Walker proved to be one of those politicians that people who had co-opted government for their own devices had assumed they had intimidated out of existence – a politician who believed in every principle for governance he laid out,  and was determined to stand behind what he had campaigned on.  The backlash was immediate and total, because the stakes were so high.  If Walker could actually achieve fiscal sanity of government through realistic budgeting, shared sacrifice, and mechanisms for restoration of a more balanced relationship between the government and  the people it supposedly served,  without identifiable calamity, then all the myths and dire predictions of those who controlled the governmental entitlements would be exposed.  That would be intolerable, and the next two years reminded everyone of how determined, entrenched, and vicious the governmental oligarchy syndicate could be.  Wave of recall after recall election was promoted and paid for.  When the legislature did not immediately dissolve in the face of the intimidation, the syndicate looked to unseat the Supreme Court majority that stood in the way of constitutional support for legislative actions.  Death threats were aimed at the governor and legislators that stood in their way.  The indentured democrat servants were forced to flee the state by their masters in order to obstruct the process.  A mass of radical professional protesters filled the halls of the people’s capital with a cacophony of noise and filth and threatened to not leave until they got their way.  And when none worked , they risked all and aimed for the head of the beast.  They looked to recall Walker himself, and did so by presenting the mirror election of two years previously, Walker vs Barrett, so the electorate could show the world that they had been wrong the first time and recognized the error of their ways.

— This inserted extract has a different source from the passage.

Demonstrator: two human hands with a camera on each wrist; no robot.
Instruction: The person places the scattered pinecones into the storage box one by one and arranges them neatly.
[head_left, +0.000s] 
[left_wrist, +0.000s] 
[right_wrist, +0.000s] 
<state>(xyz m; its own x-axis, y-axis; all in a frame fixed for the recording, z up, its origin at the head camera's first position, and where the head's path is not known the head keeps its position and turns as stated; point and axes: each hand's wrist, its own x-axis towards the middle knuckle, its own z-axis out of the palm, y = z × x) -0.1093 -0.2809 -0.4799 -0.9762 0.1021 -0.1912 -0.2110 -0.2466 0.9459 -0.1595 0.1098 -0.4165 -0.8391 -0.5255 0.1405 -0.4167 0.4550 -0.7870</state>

On June 5th, the governmental oligarchy rolled the dice for ultimate control – and lost.  Not by the squeakily narrow margins they had for so many years been able to manipulate, but resoundingly.

In just two years the impossible had occurred.  The political elected forces had balanced the budget through sustainable means, eliminated a towering 3.6 billion dollar deficit, achieved job growth rather than company flight in the state, funded its healthcare mandates,  restored local municipal control over budgets and investments, and did so without unethical pilfering or onerous tax increases on the backs of its economic producers.   Most stupefyingly of all to those who thought everyone was in on the take, the electorate recognized what they had achieved, and showed its overwhelming stamp of approval.

Herb Stein the professor may prove to be Herb Stein the prophet.  In democratic free market societies, there may yet prove to be self correcting capacities.  Deficits as far as the eye can see and beyond what might be conceptualized does not have to be the fate of an engaged electorate. If the alternative is securing one’s security at the expense of prosperity and all that future citizens, the electorate may be capable after all in discerning who is willing to present and follow though on solving problems, and   making a course correction before the crisis strikes.   The Wisconsin motto,  Forward, may have reached fruition in this election and may be the way forward for a nation that is about to face the same moment of electoral truth.  When all is said and done the resilience of the American Idea, that the unbounded power of its people to move forward is a beacon for the rest of the world may once again be the positive miracle of our times.